On Election Day morning, People’s National Party (PNP) leader Dr. Peter Phillips told journalists that if his party did not win, he would resign. And he submitted his resignation letter the following day. Now who will become the new Opposition Leader, one asks? Since the ambitious Mr. Peter Bunting, who challenged Phillips for the leadership last year, suffered one of the shock defeats, losing his seat to a young newcomer, Rhoda May Crawford. With him out of the runnings, who is next? Some are putting their money on Julian Robinson, the party’s steady and respected General Secretary; but would he want the job? And what about Phillips’ son Mikael? But (one more question) – will Phillips’ resignation be accepted by Party Chairman Fitz Jackson?

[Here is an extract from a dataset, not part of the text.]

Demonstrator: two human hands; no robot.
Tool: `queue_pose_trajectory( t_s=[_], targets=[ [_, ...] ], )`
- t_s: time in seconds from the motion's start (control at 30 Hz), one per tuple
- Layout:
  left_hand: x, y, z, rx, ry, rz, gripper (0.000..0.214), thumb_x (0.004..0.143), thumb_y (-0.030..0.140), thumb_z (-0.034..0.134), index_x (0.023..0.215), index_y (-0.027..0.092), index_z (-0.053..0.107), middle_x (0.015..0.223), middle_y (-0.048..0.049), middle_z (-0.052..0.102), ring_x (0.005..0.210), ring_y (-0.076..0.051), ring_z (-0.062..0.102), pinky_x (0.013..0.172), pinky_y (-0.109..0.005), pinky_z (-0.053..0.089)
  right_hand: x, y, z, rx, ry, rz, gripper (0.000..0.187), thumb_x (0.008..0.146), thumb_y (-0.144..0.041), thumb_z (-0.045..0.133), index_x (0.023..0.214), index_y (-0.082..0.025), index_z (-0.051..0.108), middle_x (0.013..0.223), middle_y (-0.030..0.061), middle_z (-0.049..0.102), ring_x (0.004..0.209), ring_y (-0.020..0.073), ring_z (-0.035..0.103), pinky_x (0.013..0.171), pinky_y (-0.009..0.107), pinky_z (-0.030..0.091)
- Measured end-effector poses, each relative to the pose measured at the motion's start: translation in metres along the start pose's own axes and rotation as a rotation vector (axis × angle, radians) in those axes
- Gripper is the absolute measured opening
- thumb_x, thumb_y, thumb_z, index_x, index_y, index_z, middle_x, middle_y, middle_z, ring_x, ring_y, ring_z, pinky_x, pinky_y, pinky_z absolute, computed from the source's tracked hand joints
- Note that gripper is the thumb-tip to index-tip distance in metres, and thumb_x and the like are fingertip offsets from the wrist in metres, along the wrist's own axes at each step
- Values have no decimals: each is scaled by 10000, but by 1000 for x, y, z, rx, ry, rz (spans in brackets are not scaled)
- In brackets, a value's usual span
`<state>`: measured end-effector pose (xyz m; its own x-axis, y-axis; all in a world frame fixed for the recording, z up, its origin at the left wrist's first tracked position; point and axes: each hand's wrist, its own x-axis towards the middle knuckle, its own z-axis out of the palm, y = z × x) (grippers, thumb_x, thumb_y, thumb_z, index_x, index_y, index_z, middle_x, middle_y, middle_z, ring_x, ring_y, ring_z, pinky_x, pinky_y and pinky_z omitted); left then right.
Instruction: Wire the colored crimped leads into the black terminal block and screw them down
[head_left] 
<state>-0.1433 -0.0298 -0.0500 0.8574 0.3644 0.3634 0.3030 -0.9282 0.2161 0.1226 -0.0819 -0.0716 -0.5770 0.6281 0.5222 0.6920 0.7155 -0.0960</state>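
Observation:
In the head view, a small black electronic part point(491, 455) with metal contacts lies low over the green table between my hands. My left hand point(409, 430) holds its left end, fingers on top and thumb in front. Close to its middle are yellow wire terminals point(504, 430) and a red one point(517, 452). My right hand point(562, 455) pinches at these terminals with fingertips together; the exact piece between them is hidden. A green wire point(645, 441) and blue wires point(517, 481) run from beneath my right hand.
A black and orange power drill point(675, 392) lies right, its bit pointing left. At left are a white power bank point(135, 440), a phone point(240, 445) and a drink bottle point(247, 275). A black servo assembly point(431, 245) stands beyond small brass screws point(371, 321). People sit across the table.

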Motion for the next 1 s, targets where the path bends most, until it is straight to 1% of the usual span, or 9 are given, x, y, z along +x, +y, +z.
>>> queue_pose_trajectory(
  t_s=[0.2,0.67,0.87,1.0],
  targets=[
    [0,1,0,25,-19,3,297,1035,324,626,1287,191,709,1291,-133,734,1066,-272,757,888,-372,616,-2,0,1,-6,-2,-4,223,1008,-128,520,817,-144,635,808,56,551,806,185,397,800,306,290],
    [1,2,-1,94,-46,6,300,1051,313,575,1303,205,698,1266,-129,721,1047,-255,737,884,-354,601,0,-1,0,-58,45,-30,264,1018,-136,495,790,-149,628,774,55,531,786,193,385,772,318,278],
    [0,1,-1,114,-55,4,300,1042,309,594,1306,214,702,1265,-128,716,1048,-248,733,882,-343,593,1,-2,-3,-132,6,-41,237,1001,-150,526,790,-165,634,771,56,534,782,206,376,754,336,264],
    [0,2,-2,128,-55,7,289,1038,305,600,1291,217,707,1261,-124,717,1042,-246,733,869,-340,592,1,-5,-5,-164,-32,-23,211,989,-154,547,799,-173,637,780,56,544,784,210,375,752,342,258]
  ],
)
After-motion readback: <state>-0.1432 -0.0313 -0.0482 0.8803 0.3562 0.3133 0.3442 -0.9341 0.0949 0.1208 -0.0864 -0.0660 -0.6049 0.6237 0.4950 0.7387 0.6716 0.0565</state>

Meanwhile, the PNP’s General Secretary Julian Robinson has recovered from COVID-19 and is resuming his normal duties. I hope this is a complete recovery, as I have heard of lingering health problems afterwards.

Meanwhile many (including myself) have mixed feelings about such a huge victory, with a considerably weakened (even humiliated) Opposition. Is this good for democracy? As civil society activist Carol Narcisse posted on Twitter, it is up to each one of us to be vigilant and alert. Former Prime Minister Bruce Golding warned against complacency in the new administration. To whom much is given…

Prime Minister Andrew Holness speaking at his swearing-in ceremony at King’s House on Monday afternoon. (Photo: JIS)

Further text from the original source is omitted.